Friday, October 17, 2008 8:40 PMHello everyone,
This is a question about Windows Server 2003, although if there's a different answer for 2008 I'd like to know.
I understand there are very large numerical limits for the number of files in an NTFS filesystem, but I'm wondering what the practical limits are.
We have a directory with 3.2M files (57GB, 65GB on disk), including subdirectories. If I assume that this will get to 5M files in a year or so, are there any issues?
Although "supported", I'm wondering whether I should be recommending that this application be redesigned to utilize a database. The average file size is 17kB, but I suspect that the median is much closer to 5-6kB.

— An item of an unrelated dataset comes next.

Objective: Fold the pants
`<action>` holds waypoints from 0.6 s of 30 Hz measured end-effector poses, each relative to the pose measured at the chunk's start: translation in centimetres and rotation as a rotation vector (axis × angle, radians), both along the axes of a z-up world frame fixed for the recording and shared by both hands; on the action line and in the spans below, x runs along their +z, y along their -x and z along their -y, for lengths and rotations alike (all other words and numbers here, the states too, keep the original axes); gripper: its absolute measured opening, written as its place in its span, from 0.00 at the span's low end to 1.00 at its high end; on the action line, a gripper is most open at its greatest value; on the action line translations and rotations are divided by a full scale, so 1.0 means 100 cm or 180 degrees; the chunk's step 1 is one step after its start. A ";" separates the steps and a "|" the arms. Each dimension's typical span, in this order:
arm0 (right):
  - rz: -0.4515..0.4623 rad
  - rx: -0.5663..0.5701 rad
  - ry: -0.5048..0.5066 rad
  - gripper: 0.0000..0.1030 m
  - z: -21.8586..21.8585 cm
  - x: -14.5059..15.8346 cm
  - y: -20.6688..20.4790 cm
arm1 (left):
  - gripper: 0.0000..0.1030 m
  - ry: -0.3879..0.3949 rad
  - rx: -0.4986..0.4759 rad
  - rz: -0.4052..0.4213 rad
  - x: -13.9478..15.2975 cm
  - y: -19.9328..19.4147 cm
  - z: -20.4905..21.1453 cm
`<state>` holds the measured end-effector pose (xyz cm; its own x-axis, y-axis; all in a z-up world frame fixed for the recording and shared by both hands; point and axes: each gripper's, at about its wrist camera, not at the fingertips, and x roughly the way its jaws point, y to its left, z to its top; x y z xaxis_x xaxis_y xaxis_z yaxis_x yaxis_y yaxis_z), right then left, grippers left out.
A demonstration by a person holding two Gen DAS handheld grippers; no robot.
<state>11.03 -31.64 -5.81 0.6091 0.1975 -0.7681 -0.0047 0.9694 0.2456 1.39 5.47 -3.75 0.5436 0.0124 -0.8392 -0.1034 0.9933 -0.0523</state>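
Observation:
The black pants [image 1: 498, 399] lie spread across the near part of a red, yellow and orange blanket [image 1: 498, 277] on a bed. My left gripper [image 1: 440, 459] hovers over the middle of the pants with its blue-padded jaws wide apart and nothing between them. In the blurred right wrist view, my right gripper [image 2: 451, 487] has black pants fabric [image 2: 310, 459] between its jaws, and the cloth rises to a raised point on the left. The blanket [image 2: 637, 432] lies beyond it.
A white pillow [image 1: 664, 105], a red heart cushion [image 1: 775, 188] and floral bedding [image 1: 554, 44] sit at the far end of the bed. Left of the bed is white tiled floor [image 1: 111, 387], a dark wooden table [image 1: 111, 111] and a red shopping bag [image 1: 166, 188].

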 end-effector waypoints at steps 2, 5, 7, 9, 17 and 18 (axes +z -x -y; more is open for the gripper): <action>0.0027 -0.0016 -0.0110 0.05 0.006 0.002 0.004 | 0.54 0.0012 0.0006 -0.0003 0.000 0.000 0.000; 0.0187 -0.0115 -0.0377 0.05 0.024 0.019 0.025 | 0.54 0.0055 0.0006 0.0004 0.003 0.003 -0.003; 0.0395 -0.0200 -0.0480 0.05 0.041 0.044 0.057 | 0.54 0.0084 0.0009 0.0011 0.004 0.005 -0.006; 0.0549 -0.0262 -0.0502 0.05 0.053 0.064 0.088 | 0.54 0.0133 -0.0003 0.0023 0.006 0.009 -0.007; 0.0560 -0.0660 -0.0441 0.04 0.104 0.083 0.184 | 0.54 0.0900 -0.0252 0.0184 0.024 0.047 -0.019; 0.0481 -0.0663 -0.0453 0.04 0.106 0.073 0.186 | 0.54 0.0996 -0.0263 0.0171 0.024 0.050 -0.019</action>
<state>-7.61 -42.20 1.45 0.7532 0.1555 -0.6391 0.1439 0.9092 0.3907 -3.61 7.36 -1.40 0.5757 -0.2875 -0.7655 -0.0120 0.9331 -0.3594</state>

I would like to know whether this magnitude of storage is practical in the sense that clearly any reasonable workstation can handle 60GB-80GB of data, but if there's overhead - due to the way NTFS manages pointers, searching, and metadata, for example - that is significant at the level we might want to reconsider how we have architected this application.
Does anyone have experience in something around this size? Clearly, we could add hardware, like RAID1/0, more CPU, etc., and it is supported, but that's a cost that needs to be balanced against possibly rethinking how this data should be stored.
I very much appreciate any experience you might have, or pointers to offer. Thanks!
Saturday, October 18, 2008 6:20 AMModeratorMy belief is that the answers are the same for Windows Server 2008 and Windows Server 2003 as well
The theoretical limits for NTFS are document in resource kits.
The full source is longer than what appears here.